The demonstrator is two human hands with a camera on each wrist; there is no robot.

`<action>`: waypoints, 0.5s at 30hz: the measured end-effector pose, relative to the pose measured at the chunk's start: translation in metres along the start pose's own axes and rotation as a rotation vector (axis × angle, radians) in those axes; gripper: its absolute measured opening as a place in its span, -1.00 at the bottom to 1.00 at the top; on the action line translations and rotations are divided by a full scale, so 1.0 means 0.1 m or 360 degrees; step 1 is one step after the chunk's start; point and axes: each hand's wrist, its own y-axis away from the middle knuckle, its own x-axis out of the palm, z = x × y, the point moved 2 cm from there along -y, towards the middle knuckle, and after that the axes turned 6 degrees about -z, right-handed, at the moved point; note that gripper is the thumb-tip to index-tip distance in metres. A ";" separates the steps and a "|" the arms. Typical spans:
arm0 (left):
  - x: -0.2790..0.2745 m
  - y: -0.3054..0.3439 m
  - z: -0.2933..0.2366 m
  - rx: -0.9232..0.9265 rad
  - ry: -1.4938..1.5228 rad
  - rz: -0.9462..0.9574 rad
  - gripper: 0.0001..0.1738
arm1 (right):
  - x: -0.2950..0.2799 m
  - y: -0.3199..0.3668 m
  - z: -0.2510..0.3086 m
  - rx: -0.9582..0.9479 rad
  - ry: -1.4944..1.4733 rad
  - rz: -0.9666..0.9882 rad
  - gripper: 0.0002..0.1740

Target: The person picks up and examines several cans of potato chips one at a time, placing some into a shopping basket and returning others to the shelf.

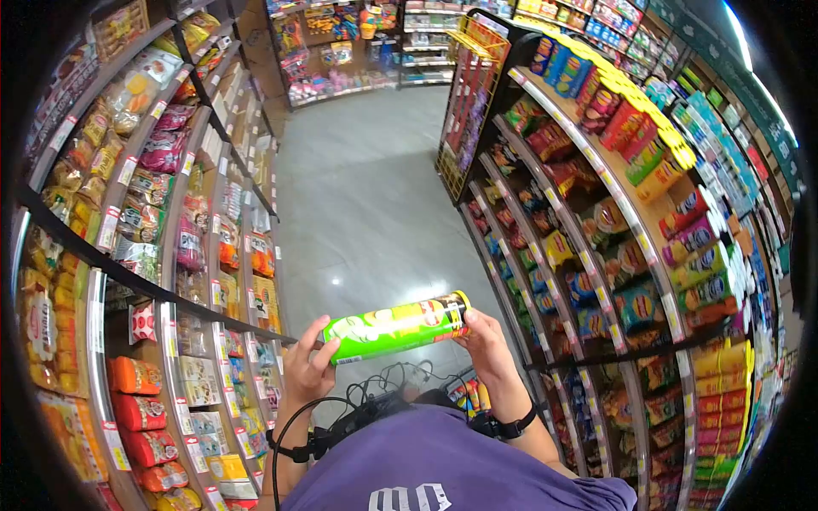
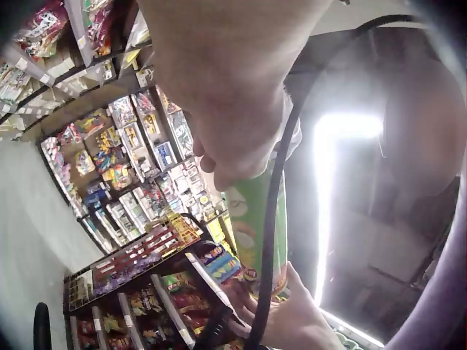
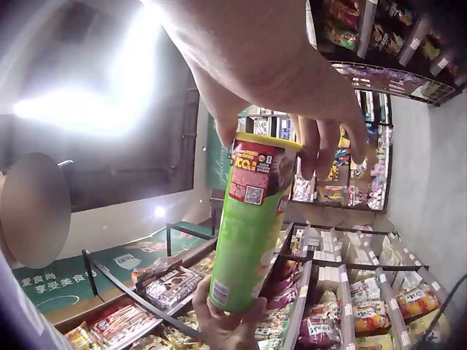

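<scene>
A green chip canister point(image 1: 392, 328) lies nearly level in front of the body, spanning the gap between both hands. My left hand point(image 1: 308, 364) grips its bottom end, thumb and fingers around the edge. At the lid end, my right hand point(image 1: 487, 345) holds it by the rim. The right wrist view shows the canister point(image 3: 244, 233) with a yellow lid point(image 3: 268, 141) and a red label point(image 3: 250, 175) bearing a square code. In the left wrist view, my left hand point(image 2: 233, 138) covers one end of it.
Shelves of packaged snacks point(image 1: 141, 400) line the left side. On the right stand shelves of chip bags and canisters point(image 1: 635, 128), with a yellow wire rack point(image 1: 473, 94) at their far end. Grey floor point(image 1: 358, 187) runs between them. A black cable point(image 1: 281, 434) loops by the left wrist.
</scene>
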 end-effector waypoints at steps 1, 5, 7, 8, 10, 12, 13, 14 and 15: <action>0.02 -0.06 0.03 0.0047 -0.0050 -0.0010 -0.12 | -0.02 -0.10 0.02 0.0030 0.0002 0.0018 -0.39; 0.19 -0.38 0.03 -0.0122 -0.0005 0.0116 -0.16 | -0.14 -0.45 0.22 0.0005 -0.0017 0.0080 -0.38; 0.34 -0.55 0.06 -0.0100 -0.0010 0.0080 -0.18 | -0.26 -0.62 0.26 -0.0014 -0.0058 0.0095 -0.38; 0.41 -0.63 0.08 -0.0098 0.0000 0.0078 -0.18 | -0.31 -0.68 0.28 -0.0019 -0.0083 0.0098 -0.38; 0.55 -0.80 0.13 -0.0103 0.0039 0.0065 -0.19 | -0.38 -0.76 0.39 -0.0085 -0.0127 0.0085 -0.38; 0.70 -0.93 0.19 -0.0277 0.0184 0.0132 -0.20 | -0.46 -0.83 0.53 -0.0165 -0.0157 0.0087 -0.33; 0.80 -1.00 0.23 -0.0363 0.0257 0.0159 -0.21 | -0.50 -0.86 0.58 -0.0240 -0.0155 0.0058 -0.31; 0.92 -1.06 0.30 -0.0356 0.0394 0.0140 -0.13 | -0.52 -0.91 0.61 -0.0313 -0.0151 0.0031 -0.29; 1.00 -1.13 0.36 -0.0431 0.0440 0.0199 -0.12 | -0.55 -0.97 0.64 -0.0383 -0.0152 -0.0001 -0.26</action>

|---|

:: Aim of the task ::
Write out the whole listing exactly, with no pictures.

:: Solution for this task ::
The demonstrator is two human hands with a camera on each wrist; there is no robot.

`<action>`: waypoints, 0.5s at 30hz: the measured end-effector pose, relative to the pose measured at the chunk's start: translation in metres along the start pose's own axes and rotation as a rotation vector (axis × angle, radians) in those axes; gripper: its absolute measured opening as a place in its span, -1.00 at the bottom to 1.00 at the top; on the action line translations and rotations are divided by a full scale, so 1.0 means 0.1 m or 360 degrees; step 1 is one step after the chunk's start; point and axes: each hand's wrist, its own y-axis away from the middle knuckle, its own x-axis out of the palm, z = x × y, the point moved 2 cm from there along -y, towards the middle knuckle, and after that the axes turned 6 degrees about -z, right-handed, at the moved point; note that gripper is the thumb-tip to index-tip distance in metres. A ";" separates the steps and a "|" the arms. Typical spans:
arm0 (left):
  - x: -0.2790..0.2745 m
  - y: -0.3054..0.3439 m
  - z: -0.2933..0.2366 m
  - rx: -0.9232..0.9265 rad
  - ry: -1.4938..1.5228 rad
  - rz: -0.9462..0.9574 rad
  - gripper: 0.0001..0.1738
arm1 (right):
  - x: -0.2950..0.2799 m
  - y: -0.3199..0.3668 m
  - z: -0.2510..0.3086 m
  - rx: -0.9582..0.9479 rad
  - ry: -1.4944..1.4733 rad
  - rz: -0.9666..0.9882 rad
  - gripper: 0.0002..0.1740

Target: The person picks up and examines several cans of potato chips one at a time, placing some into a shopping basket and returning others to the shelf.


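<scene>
A green chip canister point(image 1: 392, 328) lies nearly level in front of the body, spanning the gap between both hands. My left hand point(image 1: 308, 364) grips its bottom end, thumb and fingers around the edge. At the lid end, my right hand point(image 1: 487, 345) holds it by the rim. The right wrist view shows the canister point(image 3: 244, 233) with a yellow lid point(image 3: 268, 141) and a red label point(image 3: 250, 175) bearing a square code. In the left wrist view, my left hand point(image 2: 233, 138) covers one end of it.
Shelves of packaged snacks point(image 1: 141, 400) line the left side. On the right stand shelves of chip bags and canisters point(image 1: 635, 128), with a yellow wire rack point(image 1: 473, 94) at their far end. Grey floor point(image 1: 358, 187) runs between them. A black cable point(image 1: 281, 434) loops by the left wrist.
</scene>
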 end-effector waypoints at steps 1, 5, 7, 8, 10, 12, 13, 14 and 15: <action>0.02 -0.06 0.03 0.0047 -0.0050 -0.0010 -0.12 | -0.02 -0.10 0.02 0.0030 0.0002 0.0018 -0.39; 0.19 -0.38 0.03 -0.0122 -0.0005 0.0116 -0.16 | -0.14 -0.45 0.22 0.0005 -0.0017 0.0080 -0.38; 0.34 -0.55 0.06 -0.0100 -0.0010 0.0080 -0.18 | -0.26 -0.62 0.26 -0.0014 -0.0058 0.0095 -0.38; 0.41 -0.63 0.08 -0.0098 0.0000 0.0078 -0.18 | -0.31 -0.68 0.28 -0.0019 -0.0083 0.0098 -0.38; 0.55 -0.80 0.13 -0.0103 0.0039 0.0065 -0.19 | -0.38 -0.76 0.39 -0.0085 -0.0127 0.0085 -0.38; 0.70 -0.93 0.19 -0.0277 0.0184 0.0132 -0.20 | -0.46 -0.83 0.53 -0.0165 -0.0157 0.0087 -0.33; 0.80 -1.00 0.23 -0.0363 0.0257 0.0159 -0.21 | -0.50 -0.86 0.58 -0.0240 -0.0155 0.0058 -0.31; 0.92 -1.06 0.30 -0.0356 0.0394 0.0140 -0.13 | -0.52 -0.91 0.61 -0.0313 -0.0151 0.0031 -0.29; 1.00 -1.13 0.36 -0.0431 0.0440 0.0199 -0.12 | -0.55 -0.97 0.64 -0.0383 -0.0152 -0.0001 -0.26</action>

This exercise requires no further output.